Find the lines of the listing that contain the string "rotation", and return them.

▼

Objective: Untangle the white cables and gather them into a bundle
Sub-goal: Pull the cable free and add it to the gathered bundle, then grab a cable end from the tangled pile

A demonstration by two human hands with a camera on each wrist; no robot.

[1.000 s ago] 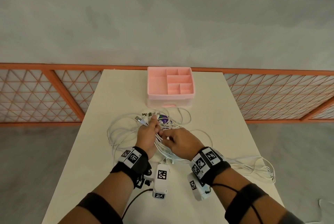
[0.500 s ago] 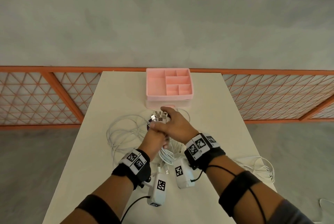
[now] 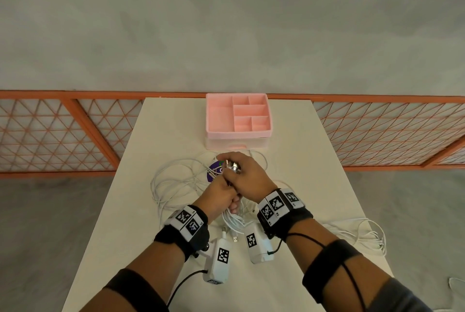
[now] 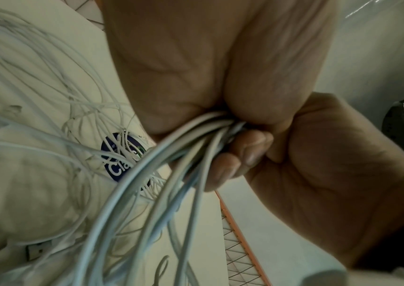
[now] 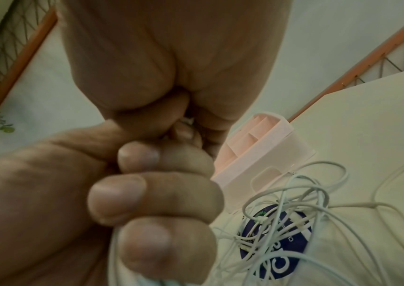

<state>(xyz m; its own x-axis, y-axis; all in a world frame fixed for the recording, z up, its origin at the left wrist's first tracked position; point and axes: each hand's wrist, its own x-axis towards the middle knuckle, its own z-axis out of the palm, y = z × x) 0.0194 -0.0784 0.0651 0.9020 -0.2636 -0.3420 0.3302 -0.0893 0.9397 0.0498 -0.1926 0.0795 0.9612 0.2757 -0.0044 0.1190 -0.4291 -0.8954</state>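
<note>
Several white cables (image 3: 173, 180) lie in loose loops on the white table (image 3: 302, 160). My left hand (image 3: 222, 197) grips a gathered bunch of them (image 4: 171, 164) in a fist, and the strands hang down toward me. My right hand (image 3: 235, 169) reaches over the left one and curls round the metal plug ends (image 3: 232, 165) at the top of the bunch. In the right wrist view the left hand's curled fingers (image 5: 152, 195) sit just under my right palm. A tangle of thin cable (image 5: 289, 218) lies over a round blue label (image 5: 279, 245).
A pink divided organiser box (image 3: 239, 115) stands at the far middle of the table. More white cable loops (image 3: 359, 233) lie at the right edge. White sensor units (image 3: 219, 258) hang under both wrists. An orange lattice railing (image 3: 63, 135) runs behind the table.
My right hand left its place beside the left hand, moved forward over it and closed on the plug ends. The left hand kept its grip on the bunch.
</note>
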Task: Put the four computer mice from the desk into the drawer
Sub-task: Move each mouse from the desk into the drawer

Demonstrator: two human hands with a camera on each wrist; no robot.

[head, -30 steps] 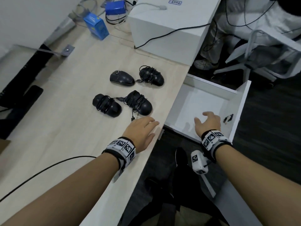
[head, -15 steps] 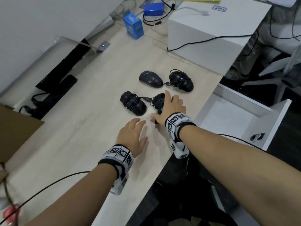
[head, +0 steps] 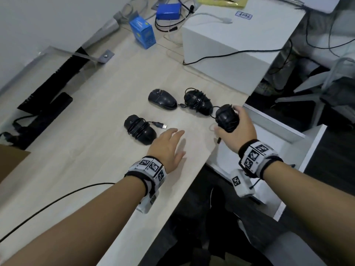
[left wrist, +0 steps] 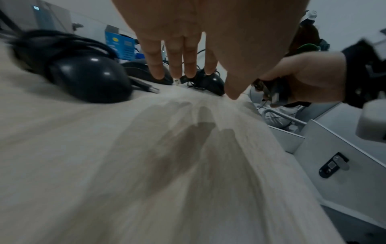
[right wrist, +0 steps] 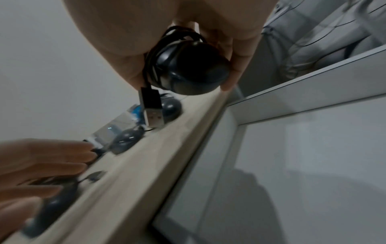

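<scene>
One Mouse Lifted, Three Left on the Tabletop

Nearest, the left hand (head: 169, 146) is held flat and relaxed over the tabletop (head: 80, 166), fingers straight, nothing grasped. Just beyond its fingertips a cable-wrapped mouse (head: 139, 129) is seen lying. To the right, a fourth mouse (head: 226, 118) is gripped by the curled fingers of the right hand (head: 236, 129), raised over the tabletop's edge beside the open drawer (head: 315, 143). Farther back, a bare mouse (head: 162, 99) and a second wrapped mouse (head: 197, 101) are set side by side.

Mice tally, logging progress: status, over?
Right hand grips cord-wrapped black mouse beside open white drawer. Left hand open, holding nothing. Three black mice on desk. Path clear.
</scene>
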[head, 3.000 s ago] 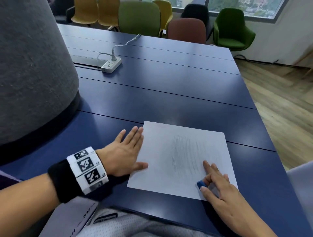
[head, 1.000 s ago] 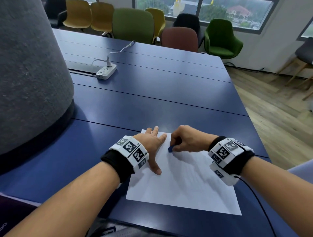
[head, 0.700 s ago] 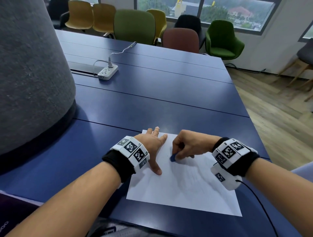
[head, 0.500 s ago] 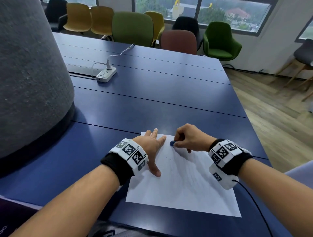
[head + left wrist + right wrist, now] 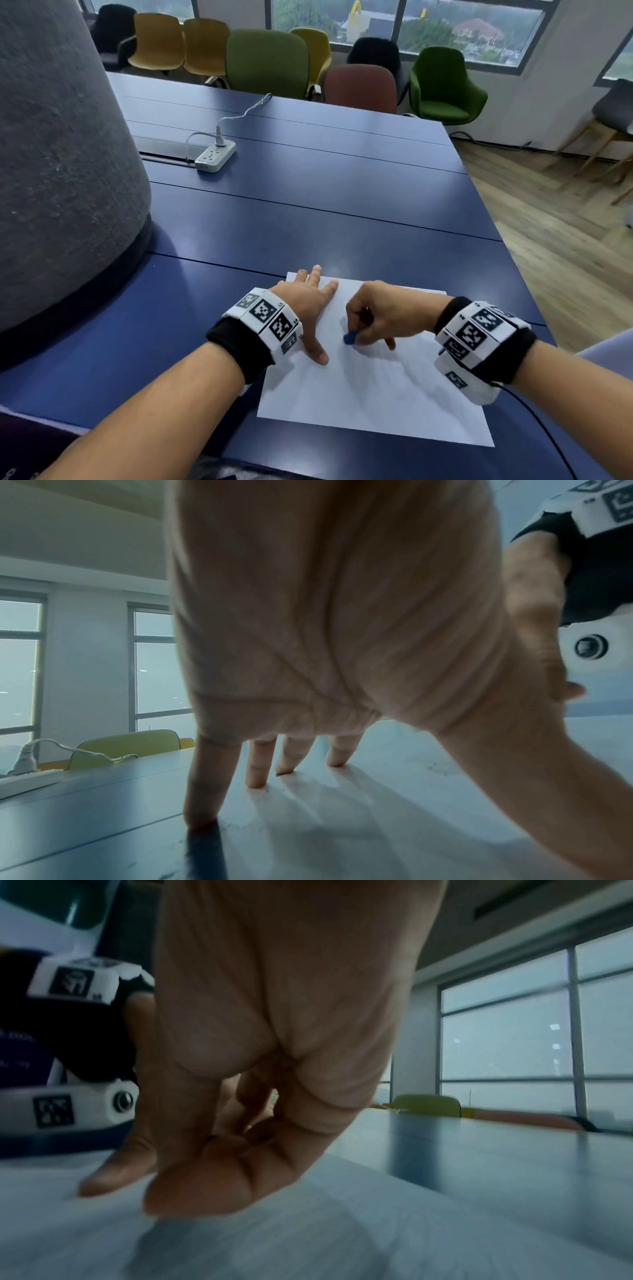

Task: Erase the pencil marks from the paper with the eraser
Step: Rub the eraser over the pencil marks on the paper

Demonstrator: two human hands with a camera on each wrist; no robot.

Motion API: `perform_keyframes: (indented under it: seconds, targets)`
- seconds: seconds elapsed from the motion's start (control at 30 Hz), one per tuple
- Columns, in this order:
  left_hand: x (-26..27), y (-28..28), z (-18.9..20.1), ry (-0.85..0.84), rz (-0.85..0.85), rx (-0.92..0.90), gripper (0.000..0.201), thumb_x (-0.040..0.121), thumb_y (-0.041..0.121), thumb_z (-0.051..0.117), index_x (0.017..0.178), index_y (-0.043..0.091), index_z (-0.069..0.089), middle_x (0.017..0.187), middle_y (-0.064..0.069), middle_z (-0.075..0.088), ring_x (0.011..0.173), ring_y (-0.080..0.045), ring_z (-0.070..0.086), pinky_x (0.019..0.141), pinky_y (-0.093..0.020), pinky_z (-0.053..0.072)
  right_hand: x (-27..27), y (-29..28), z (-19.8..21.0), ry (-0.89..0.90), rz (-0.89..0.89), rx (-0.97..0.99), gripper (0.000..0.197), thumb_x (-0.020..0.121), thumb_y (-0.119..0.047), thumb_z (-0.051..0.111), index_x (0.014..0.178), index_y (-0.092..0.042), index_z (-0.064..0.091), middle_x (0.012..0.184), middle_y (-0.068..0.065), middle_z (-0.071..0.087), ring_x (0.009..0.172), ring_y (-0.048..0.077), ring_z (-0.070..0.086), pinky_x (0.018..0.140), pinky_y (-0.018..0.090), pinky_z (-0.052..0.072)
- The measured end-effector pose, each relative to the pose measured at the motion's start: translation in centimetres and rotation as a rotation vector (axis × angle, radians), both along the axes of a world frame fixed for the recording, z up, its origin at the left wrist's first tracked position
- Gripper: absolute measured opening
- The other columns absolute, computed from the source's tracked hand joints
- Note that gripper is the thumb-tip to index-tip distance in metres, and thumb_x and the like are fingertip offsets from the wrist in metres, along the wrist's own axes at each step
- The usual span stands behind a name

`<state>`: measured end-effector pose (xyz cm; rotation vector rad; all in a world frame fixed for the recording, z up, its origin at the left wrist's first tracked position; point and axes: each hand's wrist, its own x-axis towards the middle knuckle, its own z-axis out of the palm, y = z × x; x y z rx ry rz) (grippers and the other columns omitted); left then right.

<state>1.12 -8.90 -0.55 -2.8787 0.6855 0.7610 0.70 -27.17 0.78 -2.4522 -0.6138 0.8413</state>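
Across the dark blue slatted surface (image 5: 342, 212) lies the white paper sheet (image 5: 376, 404), pinned flat by the left hand (image 5: 308, 301) with straight fingers while the right hand (image 5: 380, 315) pinches the small blue eraser (image 5: 349, 338) onto it, only faint grey pencil traces seemingly left.

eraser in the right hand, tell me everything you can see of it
The eraser is small and dark blue, and only its lower end shows below the fingertips of the right hand, which pinches it. That end presses on the white paper, near the left hand's thumb. Its full shape and material are hidden; the right wrist view doesn't show it.
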Motion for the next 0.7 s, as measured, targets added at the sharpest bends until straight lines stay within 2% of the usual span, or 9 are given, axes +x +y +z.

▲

Solution to this exercise:
- The measured end-effector pose, each relative to the pose measured at the motion's start: translation in centimetres and rotation as a rotation vector (axis × angle, radians), both along the axes of a world frame fixed for the recording, z up, its origin at the left wrist's first tracked position
`<state>`: measured end-effector pose (xyz cm; rotation vector rad; all in a world frame fixed for the recording, z up, its origin at the left wrist's first tracked position; point and axes: each hand's wrist, its own x-axis towards the middle knuckle, its own z-axis out of the palm, y = z × x; x y z rx ry rz) (grippers and the other columns omitted); left then right.

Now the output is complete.